The fact is that Warne's genius was all channeled into cricket - playing, analyzing, commenting, coaching etc the rest of his life strikes me as a mixture of sadness and an increasingly absurd immaturity (e.g the hair implants and plastic surgery).

And that world of cricket is increasingly contaminated with the totalitarian-left ideology-politics; so you get the weirdness of Warne advising us about health, commenting on race in an approved fashion etc.- as the game (like all sports, especially professional sports) is dismantled and corrupted.

If cricket survives, so will Warne's legacy - but if things continue along present trends and cricket becomes merely a public display of Establishment-approved themes, then Warne will be forgotten.

Jack said...

I've been struggling with something spiritually. That something is the self, and the relation of the self to 'spirituality'. All the classic spiritual texts I read seem to me to imply that one must abandon oneself in order to attain the higher reality, however that is conceived. But all my spiritual effort seems to have brought me to the conclusion that I need to know myself, and even 'believe in myself'. This conclusion irritates and confuses me. For starters, 'Believe in yourself' sounds just like the inane pop wisdom we're constantly told in all forms of contemporary media; but more importantly, how do we distinguish between a properly wise and spiritual 'believing in yourself' from mere egotism? I'm always tempted to say, "I don't want to believe in myself, I want to believe in God", but all my efforts in that direction (trying to get rid of myself) have been absolute dead-ends that have brought me no closer to God or any spiritual realisation; on the contrary, it seems to lead me to total stagnation every time. Every time I turn to a spiritual book or a spiritual precept, I get the feeling that I'm devoting myself to something too abstract and missing the point, missing my real self that I'm somehow supposed to know and believe in, even follow. I have found classic Buddhist texts (Ch'an/Zen texts in particular, I highly recommend John C H Wu's 'The Golden Age of Zen Buddhism') that talk about ridding oneself of every abstraction (including "Buddha") in order to get directly at the self; but for me in my contemporary life, even reading these texts transports me to an archaic and alien setting (the medieval Buddhist temple) that is an abstraction from who I am here and now; so not even these texts explicitly about being one's self are helping me to be my actual self. I'm also tempted to feel guilty for trying to believe in / follow myself in this way, because I'm afraid I'd be moving away from God, although all my prayers and insights seem to be telling me the opposite, that the only way to get to God is through myself. I wonder if the radical spiritual, conceptual, and cultural changes of the past few centuries have made the self so different that "believing in oneself" is potentially valid and spiritually useful in a way it wasn't in the distant past.

Bruce Charlton said...

@Jack I can suggest you word search this blog for - real divine self - on the one hand and - oneness - on the other.

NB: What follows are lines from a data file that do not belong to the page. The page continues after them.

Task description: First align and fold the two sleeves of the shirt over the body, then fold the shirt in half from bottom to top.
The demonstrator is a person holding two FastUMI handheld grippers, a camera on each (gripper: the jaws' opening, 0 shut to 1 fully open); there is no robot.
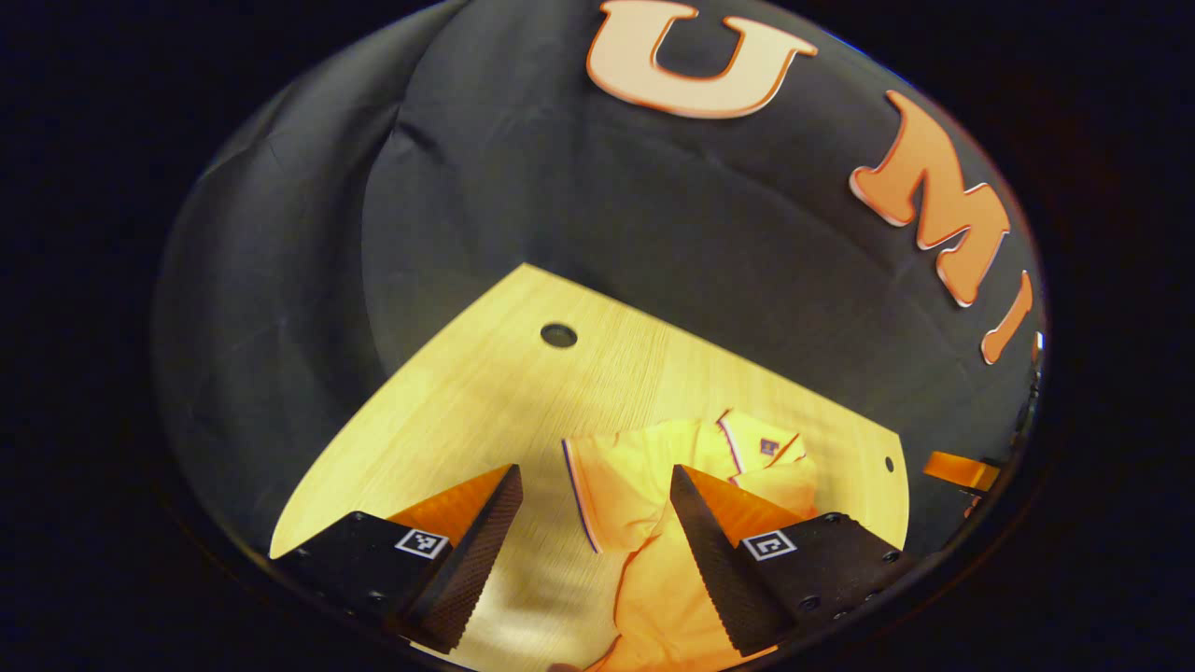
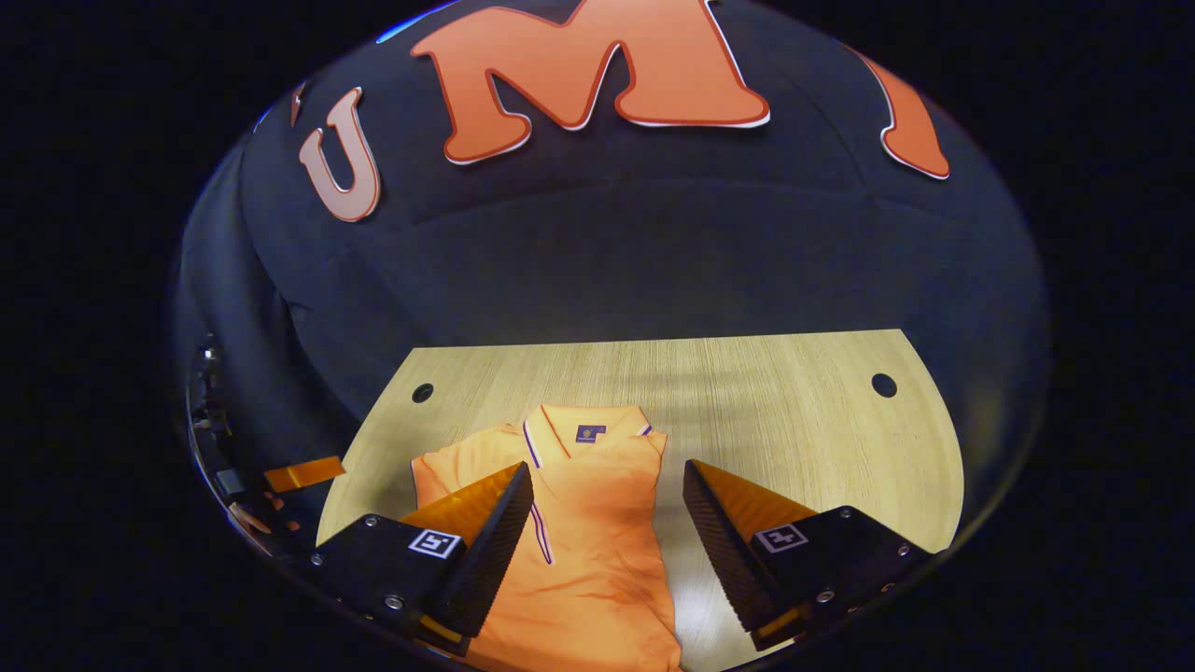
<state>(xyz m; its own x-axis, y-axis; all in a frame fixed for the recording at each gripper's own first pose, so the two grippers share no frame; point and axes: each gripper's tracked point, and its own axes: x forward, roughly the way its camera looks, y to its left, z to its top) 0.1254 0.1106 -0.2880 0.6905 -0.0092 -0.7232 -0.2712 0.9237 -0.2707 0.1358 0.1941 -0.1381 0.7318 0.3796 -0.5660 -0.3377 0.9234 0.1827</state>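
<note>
The orange shirt [image 2: 583, 523] lies flat on the wooden surface [image 2: 794, 401], with its collar toward the far wall and its body running toward the near edge. In the right gripper view the right side of the shirt makes a straight edge, so this sleeve seems folded over the body, while on the other side a part of the cloth lies out past the collar. In the left gripper view the same shirt [image 1: 653, 523] shows from the side, and a sleeve with a dark striped hem lies out on the wood. The right claw [image 2: 607, 485] hangs above the shirt with its fingers spread apart and nothing between them; one finger is over the cloth and the other is over the bare wood beside it. The left claw [image 1: 596, 485] is also spread and holds nothing, hovering over the sleeve hem. The surface has small round holes [image 2: 883, 385] near its far corners.
</note>
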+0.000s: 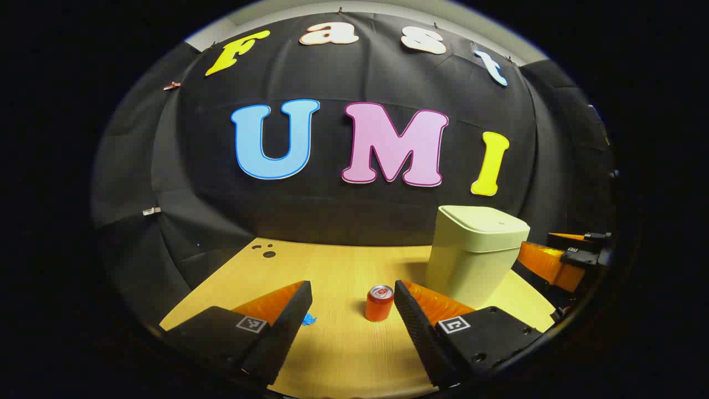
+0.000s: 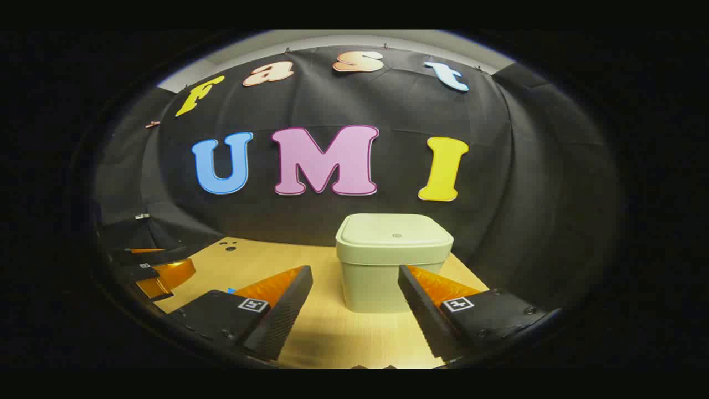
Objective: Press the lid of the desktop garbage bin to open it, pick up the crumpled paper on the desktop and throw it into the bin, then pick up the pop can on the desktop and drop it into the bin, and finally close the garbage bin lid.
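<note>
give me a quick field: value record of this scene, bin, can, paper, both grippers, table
bin: pale green garbage bin upright on the table, lid shut
can: red pop can upright, ahead of the left gripper, beside the bin
paper: small blue bit beside the left gripper's finger, likely the crumpled paper, mostly hidden
left gripper: open, holding nothing
right gripper: open, holding nothing, facing the bin
table: light wood top
task stage: lid not yet pressed

Glossy metal pop can (image 1: 379, 302), matt plastic bin (image 2: 394, 260), smooth wood-grain desktop (image 1: 338, 343).
</note>
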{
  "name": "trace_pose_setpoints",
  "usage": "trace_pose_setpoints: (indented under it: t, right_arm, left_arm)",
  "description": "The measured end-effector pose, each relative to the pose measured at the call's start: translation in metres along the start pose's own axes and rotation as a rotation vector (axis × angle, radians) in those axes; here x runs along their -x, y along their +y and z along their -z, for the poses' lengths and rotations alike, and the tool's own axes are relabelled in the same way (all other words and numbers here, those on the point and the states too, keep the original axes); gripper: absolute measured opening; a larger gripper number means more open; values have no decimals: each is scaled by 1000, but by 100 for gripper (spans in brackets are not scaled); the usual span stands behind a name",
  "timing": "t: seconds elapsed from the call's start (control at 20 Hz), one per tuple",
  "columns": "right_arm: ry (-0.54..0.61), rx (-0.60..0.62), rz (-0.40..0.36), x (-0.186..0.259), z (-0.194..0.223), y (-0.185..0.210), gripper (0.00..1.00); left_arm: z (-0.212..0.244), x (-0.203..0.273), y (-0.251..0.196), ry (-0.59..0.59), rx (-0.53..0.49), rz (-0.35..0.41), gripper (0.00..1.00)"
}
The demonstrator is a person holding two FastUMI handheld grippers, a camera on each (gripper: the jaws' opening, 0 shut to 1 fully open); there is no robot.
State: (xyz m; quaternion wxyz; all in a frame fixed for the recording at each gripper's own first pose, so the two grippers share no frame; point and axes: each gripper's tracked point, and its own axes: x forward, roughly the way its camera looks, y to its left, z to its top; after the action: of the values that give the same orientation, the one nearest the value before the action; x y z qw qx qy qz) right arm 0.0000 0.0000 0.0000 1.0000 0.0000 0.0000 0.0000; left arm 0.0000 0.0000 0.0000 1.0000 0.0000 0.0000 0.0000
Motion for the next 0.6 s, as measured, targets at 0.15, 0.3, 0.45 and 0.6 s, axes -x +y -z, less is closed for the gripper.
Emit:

But the ultimate answer will derive from you metaphysical assumptions/ beliefs regarding the ultimate nature of reality. Matters such as: Do you believe in God the creator - a personal God - the Christian God? Is there only one fully divine being, or more? Do you believe that creation is alive and conscious, consisting of Beings? etc.

You can only understand whether the self is a divine thing, or an obstacle to enlightenemt - if you know what kind of reality we inhabit.